8. Center Affordability in Every Decision
Universal coverage, timely access, and a strong safety net must translate into real savings for real families. I will work with regulatory agencies to ensure that as waste and inefficiency are eliminated, the savings flow back to patients, not to shareholders. I will work with employers and other purchasers of care to drive down premiums and out-of-pocket costs across the board. The goal is a system where doing the right thing for patients is also the most financially sustainable path for providers, plans, and the state.
9. Stop Paying Twice for People Who Never Lost Eligibility
California loses hundreds of millions of dollars every year processing the same Medi-Cal cases twice, when eligible enrollees are dropped due to paperwork errors and then re-enroll weeks later. Children’s churn cases alone cost $120 million every three years. I will modernize Medi-Cal’s eligibility infrastructure with automated renewals that verify eligibility through existing state data, consolidate the fragmented county-by-county enrollment system, and ensure that a missed letter or a data entry error never becomes the reason an eligible Californian loses coverage.
10. Crack Down on Waste, Fraud, and Abuse
I prosecuted Medi-Cal fraud as California’s Attorney General, and California is still losing billions to fraudulent claims and misused benefits. I will create a dedicated healthcare fraud task force with the authority to hold funds, investigate bad actors, file charges, and see cases through to verdict. Services that are overutilized or delivered through the wrong system, including transportation and hospice abuse, home asthma remediation, and housing benefits that belong in social services will be reined in. Every dollar recovered is a dollar that can go to care for the patients who need it most.
11. Stop Large Employers From Shifting Costs onto Taxpayers
Some of California’s largest and most profitable corporations pay wages so low that their workers qualify for taxpayer-funded Medi-Cal, effectively subsidizing their labor costs with public money while disadvantaging competitors who do the right thing. I will pursue a fee on large employers who do not offer health coverage to their low-wage workers who qualify for Medi-Cal, so that corporations who shift their healthcare costs onto taxpayers pay their fair share. Profitable companies should not get to pass their obligations onto working families.

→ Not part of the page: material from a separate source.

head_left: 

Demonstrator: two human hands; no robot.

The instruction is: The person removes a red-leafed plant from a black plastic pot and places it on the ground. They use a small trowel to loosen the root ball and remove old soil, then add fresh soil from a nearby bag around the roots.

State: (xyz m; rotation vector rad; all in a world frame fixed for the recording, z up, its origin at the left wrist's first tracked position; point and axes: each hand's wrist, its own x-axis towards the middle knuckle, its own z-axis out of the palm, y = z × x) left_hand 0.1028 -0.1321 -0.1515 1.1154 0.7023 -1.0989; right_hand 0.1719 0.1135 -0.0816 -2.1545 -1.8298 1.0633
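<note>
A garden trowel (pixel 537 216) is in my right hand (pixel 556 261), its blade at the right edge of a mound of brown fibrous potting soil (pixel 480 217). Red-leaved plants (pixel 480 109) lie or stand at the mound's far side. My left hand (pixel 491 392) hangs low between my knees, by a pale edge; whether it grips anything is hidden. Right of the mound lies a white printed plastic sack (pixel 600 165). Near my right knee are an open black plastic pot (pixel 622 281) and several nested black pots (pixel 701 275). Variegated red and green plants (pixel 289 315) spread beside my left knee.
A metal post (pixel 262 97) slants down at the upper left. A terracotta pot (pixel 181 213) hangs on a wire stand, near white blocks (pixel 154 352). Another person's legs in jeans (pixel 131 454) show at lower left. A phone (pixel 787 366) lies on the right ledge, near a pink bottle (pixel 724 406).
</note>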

12. Modernize and Consolidate Medi-Cal Financing to Ensure Long-Term Stability
Medi-Cal’s current funding structure is a patchwork of supplemental payments, time-limited tools, and fragmented streams that obscures true costs, limits transparency, and makes long-term planning nearly impossible. I will pursue a unified financing strategy that consolidates duplicative payment structures, strengthens base rates, and ties funding to clear performance and accountability standards, so that Medi-Cal dollars go to access and quality, providers can plan with confidence, and California is no longer vulnerable to federal disruption of the mechanisms we rely on most.